Celebrating icons of excellence
The United Nations first sanctioned International Women’s Day in 1975, inviting member nations to set aside one day a year to recognize women and commit to equality. The United Nations also declared 1975 International Women’s Year.
That year Canada Post released The Hurdler, a 50-cent stamp commemorating track and field and showcasing a female athlete. That powerful competitor wasn’t the first non-royal woman to grace a Canadian stamp – nurses were represented in 1958 and poet Emily Pauline Johnson appeared in 1961. But the Hurdler, rushing past and over barriers, ushered in a modern era of recognition of women’s undeniable strength.
Today, on International Women’s Day 2018 (#IWD2018), Canada Post salutes 9 extraordinary women – activists and athletes, historic figures and everyday heroes whose accomplishments inspire our country and the world.
Sharon and Shirley Firth
Members of the first Canadian Olympic cross-country skiing team, Sharon and Shirley Firth developed their stamina and strength as children. Born in the Northwest Territories, and taught the Indigenous ways of hunting and trapping, the twins’ ability to conquer the challenging terrain set them apart. Members of the national cross-country ski team for 17 years, they competed in four consecutive Olympic Winter Games – the first Canadian women to do so – before retiring from sports.

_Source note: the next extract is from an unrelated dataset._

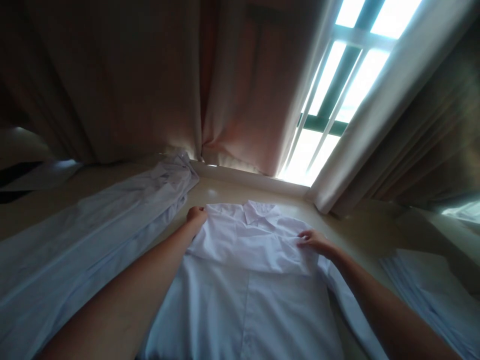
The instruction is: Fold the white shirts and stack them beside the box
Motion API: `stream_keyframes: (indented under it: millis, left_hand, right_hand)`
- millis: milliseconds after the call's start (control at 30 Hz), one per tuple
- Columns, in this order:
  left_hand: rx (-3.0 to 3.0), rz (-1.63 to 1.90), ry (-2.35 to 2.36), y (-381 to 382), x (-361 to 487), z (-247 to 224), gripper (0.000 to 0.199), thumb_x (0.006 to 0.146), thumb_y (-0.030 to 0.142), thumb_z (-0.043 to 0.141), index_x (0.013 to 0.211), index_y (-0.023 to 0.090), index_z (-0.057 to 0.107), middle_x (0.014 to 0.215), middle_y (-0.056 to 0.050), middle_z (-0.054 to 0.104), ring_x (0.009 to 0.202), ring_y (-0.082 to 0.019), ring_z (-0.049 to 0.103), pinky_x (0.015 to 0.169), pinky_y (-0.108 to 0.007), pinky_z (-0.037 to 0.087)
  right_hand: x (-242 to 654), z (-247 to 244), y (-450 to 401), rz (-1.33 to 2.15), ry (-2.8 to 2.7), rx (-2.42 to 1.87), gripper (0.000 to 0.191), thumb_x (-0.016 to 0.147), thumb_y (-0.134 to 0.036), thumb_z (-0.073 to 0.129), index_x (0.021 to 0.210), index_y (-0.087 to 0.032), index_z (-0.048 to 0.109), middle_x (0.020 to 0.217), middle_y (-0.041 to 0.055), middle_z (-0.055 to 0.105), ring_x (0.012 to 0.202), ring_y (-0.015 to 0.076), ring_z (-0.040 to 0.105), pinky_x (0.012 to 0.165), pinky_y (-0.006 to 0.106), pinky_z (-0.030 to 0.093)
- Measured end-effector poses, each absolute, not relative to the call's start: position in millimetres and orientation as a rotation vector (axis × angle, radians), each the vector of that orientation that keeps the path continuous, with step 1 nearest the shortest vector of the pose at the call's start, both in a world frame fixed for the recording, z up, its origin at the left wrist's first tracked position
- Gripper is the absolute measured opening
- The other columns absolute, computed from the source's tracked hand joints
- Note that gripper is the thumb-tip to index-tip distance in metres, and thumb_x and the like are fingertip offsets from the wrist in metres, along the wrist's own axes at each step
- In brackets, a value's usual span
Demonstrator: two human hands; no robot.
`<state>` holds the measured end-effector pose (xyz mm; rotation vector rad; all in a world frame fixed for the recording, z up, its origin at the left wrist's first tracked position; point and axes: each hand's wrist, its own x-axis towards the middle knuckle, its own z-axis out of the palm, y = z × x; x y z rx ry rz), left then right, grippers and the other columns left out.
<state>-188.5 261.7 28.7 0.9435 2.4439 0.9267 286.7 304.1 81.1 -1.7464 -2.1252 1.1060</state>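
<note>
A white collared shirt (247,300) lies spread out in front of me, its collar pointing away toward the window. Across its upper part the cloth forms a loose fold. My left hand (197,215) is closed on the shirt at the left shoulder, the fingertips partly hidden. On the other side my right hand (314,241) pinches the cloth near the right shoulder, thumb and fingers pressed together. One sleeve trails down the right side, beneath my right forearm.
To the left lies a long heap of white garments (112,215). A stack of folded white cloth (435,285) sits at the right. Behind the table surface (213,192) hang heavy curtains (150,75), parted at a bright barred window (337,85).
</note>
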Motion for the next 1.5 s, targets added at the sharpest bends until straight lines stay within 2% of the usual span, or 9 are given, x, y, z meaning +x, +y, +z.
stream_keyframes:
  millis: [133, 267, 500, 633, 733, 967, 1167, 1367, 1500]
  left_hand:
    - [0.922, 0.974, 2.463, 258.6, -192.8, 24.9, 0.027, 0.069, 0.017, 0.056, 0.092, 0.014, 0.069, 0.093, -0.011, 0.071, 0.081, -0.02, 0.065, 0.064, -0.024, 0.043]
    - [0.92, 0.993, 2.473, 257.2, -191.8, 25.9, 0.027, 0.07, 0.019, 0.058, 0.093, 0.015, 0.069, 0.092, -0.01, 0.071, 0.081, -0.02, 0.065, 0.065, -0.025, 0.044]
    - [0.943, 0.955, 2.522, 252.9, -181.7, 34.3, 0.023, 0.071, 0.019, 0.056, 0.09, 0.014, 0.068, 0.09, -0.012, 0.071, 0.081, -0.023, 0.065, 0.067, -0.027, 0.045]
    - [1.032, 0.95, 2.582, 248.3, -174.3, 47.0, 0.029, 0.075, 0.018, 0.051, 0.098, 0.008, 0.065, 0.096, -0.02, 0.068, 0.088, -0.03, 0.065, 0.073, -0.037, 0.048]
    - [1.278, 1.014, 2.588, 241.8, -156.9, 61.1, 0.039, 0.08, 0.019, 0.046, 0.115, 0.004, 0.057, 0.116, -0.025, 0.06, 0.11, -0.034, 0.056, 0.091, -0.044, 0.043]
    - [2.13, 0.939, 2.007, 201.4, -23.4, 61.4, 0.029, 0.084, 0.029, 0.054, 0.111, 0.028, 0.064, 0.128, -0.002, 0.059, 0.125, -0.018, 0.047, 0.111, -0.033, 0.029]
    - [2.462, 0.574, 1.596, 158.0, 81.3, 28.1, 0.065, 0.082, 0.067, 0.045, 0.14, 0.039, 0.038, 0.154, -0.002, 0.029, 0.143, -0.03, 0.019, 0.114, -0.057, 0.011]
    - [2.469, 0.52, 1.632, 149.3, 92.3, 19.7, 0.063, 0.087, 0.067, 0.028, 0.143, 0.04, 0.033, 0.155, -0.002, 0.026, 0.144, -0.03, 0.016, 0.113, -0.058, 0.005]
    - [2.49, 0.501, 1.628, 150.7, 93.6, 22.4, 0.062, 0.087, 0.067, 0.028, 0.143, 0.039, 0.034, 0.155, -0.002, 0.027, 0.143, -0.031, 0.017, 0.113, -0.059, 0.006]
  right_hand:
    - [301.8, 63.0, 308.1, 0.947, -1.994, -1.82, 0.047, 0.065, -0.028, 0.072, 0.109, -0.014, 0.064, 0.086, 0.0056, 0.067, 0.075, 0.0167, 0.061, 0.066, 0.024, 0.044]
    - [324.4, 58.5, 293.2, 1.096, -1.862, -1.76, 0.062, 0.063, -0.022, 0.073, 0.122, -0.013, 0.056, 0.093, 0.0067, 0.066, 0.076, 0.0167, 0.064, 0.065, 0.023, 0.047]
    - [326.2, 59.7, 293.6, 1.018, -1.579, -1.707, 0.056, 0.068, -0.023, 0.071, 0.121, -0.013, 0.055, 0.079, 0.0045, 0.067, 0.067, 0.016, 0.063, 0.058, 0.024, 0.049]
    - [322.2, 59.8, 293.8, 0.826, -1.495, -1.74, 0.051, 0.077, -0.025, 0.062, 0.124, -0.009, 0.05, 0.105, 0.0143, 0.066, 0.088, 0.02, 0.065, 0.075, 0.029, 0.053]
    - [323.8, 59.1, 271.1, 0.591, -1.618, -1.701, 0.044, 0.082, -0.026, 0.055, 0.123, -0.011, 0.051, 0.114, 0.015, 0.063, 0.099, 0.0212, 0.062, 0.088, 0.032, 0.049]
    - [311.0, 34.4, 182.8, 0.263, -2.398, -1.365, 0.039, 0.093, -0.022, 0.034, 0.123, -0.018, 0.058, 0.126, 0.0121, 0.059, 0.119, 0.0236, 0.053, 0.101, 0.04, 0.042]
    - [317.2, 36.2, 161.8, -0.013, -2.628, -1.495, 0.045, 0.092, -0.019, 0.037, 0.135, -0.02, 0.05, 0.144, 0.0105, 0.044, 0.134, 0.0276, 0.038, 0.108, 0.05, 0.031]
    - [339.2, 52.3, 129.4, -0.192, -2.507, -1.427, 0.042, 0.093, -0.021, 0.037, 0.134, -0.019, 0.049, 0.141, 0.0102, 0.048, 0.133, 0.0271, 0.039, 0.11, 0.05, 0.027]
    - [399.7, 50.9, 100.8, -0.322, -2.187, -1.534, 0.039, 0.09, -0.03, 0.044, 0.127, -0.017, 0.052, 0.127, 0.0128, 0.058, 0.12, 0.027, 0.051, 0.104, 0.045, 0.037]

After an accident left her paralyzed, Sonja Gaudet was determined to resume her active life. She reached out to Rick Hansen for guidance and would eventually break records in competitive sport. When wheelchair curling was first recognized at the Paralympics, Gaudet was a member of the trailblazing team. She would go on to win three Paralympic Gold medals. No wheelchair curler has earned more.
A fearless forward, Danielle Goyette has won three Olympic medals in women’s hockey and made more than 100 goals – including the first ever in an Olympic gold medal women’s game. The first female player from Quebec inducted into the Hockey Hall of Fame, Goyette went on to coach women’s hockey at the University of Calgary.
Nancy Greene’s Giant Slalom victory at the Grenoble Olympics in 1968 solidified her place in sports history. The wins piled up: 17 Canadian Championship titles and 13 World Cup victories. Greene has been recognized as Canada’s Female Athlete of the 20th Century and you’ll find her name on Canada’s Walk of Fame. She’s also a senator from British Columbia.
A six-time Olympic winner in cycling and speed skating, Clara Hughes is the only athlete to win multiple medals in both the Summer and Winter Olympic games. A spokesperson for mental health, Hughes donated her winnings from the 2006 Olympics to The Right to Play, an international organization that uses sport and games to teach and empower children.
Advocate and activist Kay Livingstone pressed for civil rights and recognition of black people. She initiated the first National Congress of Black women, an organization that lives on and provides scholarships in her name. She hosted her own radio show, and worked for the United Nations and legal aid. In 2011 the federal government named her a person of National Historic Significance.
Soprano Adrianne Pieczonka started her career at the Canadian Opera Company. Over 30 years, she earned international recognition as she took to stages across Europe and the U.S. An Officer of the Order of Canada, she released a Juno Award-winning CD and received numerous prestigious awards for career achievement.
Born without legs below the knee and without her left arm below the elbow, Lauren Woolstencroft starting skiing at the age of four. She went on to earn a degree in electrical engineering and win eight gold medals at the Paralympic games. Named Athlete of the Year by the International Paralympic Committee, she is also an inductee to the Sports Halls of Fame of Alberta, British Columbia and Canada.